Author Biography

Dannah Dennis is a Ph.D. candidate in anthropology at the University of Virginia. Her dissertation, entitled Nepali First: Citizenship and Privilege in Nepal, examines changing narratives of national identity in the midst of Nepal’s constitutional transition to secularism and federalism. She has published articles on the gendered and regional exclusions that shape Nepali citizenship law and on the political significance of Nepali claims to Buddha’s birthplace, along with a piece of ethnographic fiction exploring the effects of international migration on Nepali middle-class families.

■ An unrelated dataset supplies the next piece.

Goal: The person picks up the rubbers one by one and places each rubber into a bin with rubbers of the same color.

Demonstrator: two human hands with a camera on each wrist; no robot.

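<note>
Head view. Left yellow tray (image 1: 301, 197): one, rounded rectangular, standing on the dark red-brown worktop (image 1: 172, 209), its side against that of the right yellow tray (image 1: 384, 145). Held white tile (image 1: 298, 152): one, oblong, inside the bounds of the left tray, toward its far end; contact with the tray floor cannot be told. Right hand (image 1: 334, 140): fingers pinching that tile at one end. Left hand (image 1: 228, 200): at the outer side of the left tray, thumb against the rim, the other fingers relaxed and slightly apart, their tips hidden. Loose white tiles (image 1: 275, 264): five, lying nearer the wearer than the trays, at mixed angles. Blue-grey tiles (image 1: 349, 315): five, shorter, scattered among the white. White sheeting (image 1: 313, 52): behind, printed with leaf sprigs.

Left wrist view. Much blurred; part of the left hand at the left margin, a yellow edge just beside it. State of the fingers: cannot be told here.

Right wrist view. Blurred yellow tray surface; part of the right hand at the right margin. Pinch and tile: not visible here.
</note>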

During the period leading up to the passage of the 2015 constitution in Nepal, the roads of Kathmandu were often interpreted by the city’s residents as symbols of the stalled constitutional process and of the faltering and corrupt nature of national politics in general. By detailing specific moments in which the inadequacy of roads and the inadequacy of the state were directly juxtaposed in everyday conversations, this article calls for sustained attention to the interrelationship between urban infrastructure and national- and local-level politics.


The fieldwork on which this article is based was conducted with funding from the Wenner-Gren Foundation and the University of Virginia. The author would like to thank Andrew Nelson and Heather Hindman for organizing this special issue, the anonymous reviewers for their constructive feedback, and Avash Bhandari for his support during the research and writing process.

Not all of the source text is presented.